CPU / GPU tuning / multiple work units?

Wiyosaya

Joined: 10 Apr 11

Posts: 6

Credit: 131675186

RAC: 0

5 Dec 2017 2:51:06 UTC

Topic 211618

(moderation:

)

I have a couple of questions regarding tuning my computer

Is it possible to reduce the number of CPU's used by a GPU WU to less than one?
Is it still possible to run multiple WUs on a single GPU? I found this thread, but the link to the app_info.xml settings is dead.

Thank you!

Gary Roberts

Moderator

Joined: 9 Feb 05

Posts: 5887

Credit: 119486068541

RAC: 26035543

Wiyosaya wrote:Is it possible

5 Dec 2017 3:39:27 UTC

Message 163230

(moderation:

)

Wiyosaya wrote:

Is it possible to reduce the number of CPU's used by a GPU WU to less than one?

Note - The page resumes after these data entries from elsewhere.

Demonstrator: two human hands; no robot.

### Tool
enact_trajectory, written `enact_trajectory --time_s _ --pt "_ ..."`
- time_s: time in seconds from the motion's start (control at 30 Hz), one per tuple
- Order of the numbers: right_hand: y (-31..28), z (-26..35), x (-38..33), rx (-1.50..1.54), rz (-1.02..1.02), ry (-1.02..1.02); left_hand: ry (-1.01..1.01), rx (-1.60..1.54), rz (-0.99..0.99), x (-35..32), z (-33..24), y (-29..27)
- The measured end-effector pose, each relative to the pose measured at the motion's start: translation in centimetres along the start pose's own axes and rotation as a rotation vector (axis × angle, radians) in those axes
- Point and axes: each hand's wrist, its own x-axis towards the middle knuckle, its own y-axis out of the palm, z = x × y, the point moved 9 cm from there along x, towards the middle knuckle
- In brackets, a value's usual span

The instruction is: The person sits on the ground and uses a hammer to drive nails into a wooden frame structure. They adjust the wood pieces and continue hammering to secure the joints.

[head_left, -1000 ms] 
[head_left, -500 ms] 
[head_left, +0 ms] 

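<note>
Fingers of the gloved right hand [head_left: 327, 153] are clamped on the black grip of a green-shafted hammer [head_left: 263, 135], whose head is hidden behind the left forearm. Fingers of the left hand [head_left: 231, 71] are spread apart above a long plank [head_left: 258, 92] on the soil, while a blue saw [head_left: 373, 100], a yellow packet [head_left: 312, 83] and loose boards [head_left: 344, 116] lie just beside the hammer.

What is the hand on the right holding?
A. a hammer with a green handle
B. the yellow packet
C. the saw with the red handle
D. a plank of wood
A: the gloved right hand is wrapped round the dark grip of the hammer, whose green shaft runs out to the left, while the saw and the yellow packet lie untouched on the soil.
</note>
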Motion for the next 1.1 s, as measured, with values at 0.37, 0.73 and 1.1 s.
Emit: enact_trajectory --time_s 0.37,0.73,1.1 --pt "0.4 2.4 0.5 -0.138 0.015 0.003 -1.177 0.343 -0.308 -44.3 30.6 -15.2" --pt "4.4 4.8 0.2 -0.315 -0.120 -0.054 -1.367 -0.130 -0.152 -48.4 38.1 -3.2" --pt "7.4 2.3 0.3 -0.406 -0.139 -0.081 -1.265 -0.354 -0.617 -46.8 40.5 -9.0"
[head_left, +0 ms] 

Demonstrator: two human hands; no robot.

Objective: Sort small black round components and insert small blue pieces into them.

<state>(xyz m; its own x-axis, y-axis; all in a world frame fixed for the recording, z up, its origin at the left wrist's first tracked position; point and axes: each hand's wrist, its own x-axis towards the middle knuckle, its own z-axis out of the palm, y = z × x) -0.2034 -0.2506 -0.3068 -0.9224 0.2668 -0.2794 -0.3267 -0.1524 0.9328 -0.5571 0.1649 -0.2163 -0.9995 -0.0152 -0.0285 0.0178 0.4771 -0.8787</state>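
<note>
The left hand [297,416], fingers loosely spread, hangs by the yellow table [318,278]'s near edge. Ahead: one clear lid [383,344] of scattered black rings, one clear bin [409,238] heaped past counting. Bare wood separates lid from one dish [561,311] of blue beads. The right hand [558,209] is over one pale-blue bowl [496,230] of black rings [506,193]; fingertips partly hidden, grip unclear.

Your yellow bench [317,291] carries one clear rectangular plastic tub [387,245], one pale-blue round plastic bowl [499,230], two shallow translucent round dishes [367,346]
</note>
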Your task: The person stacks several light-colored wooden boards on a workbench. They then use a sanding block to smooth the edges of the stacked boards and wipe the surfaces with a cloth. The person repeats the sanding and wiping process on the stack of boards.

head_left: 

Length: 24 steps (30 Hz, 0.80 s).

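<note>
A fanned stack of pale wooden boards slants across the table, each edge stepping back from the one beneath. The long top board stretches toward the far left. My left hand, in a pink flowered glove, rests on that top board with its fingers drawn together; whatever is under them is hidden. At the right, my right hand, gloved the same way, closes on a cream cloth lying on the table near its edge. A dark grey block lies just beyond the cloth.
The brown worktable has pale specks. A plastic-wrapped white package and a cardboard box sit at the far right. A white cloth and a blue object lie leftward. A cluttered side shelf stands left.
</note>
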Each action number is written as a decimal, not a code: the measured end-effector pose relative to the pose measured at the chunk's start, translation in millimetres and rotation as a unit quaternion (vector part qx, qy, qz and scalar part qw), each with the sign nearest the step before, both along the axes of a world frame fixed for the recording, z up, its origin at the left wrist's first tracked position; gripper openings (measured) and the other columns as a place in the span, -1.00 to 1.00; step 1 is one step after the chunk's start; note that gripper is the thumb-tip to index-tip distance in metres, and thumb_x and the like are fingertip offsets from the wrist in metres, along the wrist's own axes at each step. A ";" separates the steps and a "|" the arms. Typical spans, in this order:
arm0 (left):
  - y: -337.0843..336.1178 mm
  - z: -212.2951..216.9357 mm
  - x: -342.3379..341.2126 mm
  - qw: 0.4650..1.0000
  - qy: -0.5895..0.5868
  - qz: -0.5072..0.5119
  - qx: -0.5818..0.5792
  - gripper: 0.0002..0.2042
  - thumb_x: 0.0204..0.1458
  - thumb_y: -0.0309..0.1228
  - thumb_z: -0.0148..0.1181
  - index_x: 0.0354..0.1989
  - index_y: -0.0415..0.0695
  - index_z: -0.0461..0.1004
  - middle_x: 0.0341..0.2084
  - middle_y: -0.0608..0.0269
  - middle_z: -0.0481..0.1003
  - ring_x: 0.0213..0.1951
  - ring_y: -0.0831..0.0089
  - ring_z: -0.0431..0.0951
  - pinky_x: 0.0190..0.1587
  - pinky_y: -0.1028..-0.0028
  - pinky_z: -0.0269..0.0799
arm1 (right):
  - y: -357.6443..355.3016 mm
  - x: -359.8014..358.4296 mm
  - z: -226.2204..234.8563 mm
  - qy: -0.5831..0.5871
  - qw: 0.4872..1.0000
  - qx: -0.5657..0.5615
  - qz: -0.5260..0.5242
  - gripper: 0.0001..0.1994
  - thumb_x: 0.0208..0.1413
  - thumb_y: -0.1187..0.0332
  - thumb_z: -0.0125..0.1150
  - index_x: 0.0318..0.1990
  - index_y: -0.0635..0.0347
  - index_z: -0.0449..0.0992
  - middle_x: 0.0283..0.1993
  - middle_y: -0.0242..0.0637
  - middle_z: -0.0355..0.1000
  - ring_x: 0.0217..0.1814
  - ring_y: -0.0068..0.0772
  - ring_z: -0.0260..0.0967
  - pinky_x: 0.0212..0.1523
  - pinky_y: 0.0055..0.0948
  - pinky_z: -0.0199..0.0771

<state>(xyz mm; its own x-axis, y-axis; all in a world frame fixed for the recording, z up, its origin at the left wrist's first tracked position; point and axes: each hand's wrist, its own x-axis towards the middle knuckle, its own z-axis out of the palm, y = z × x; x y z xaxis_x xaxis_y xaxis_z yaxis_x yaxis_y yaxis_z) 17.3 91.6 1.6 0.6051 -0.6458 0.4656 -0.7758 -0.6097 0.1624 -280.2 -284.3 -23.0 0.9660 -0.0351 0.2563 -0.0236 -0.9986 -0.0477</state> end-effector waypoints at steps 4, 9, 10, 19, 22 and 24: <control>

The answer depends on what sort of GPU (brand and model) you are intending to use. As your computers are hidden, you won't get a proper answer without providing those details. You could temporarily unhide your computers, or provide a link to the host in question, or tell us all the hardware (CPU and GPU) you are using.

Please realise, a given GPU task needs a certain level of CPU support which can vary considerably. If that support is not rapidly forthcoming when needed, GPU crunch times can suffer. You can easily tweak settings to provide less CPU support but if you do it unwisely it can be very counter productive. The defaults are there to protect users from unwise decisions :-).

Quote:

Is it still possible to run multiple WUs on a single GPU?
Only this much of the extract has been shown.